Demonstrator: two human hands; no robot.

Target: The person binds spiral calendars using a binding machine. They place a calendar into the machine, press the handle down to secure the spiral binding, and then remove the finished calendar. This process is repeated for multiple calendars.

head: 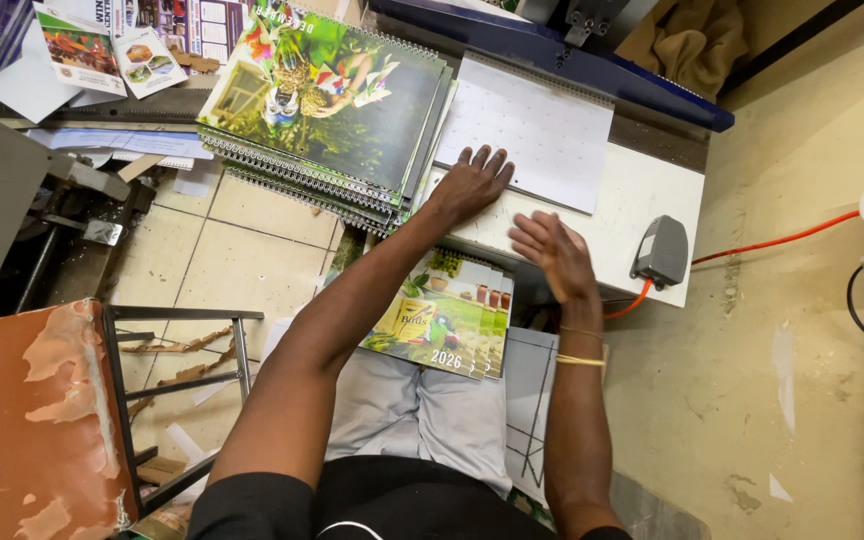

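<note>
My left hand (pixel 470 183) lies flat, fingers spread, on the lower left edge of a white calendar sheet (pixel 537 125) with a spiral-punched top, which rests on the white work surface (pixel 642 200) of a binding machine. My right hand (pixel 552 252) hovers open just above the surface's front edge, holding nothing. A stack of colourful calendar pages (pixel 452 315) sits on my lap below the hands.
A pile of spiral-bound calendars (pixel 327 100) with a green picture cover lies left of the sheet. A grey pedal switch (pixel 662 250) with an orange cable (pixel 782 240) sits at the surface's right. A worn orange chair (pixel 32 420) stands at lower left.
</note>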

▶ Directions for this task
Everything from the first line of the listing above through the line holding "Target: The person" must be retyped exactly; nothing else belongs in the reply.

▶ Solved problem
Demonstrator: two human hands; no robot.

Target: The person binds spiral calendars using a binding machine. They place a calendar into the machine, press the handle down to secure the spiral binding, and then remove the finished calendar. This process is repeated for multiple calendars.

This answer is complete.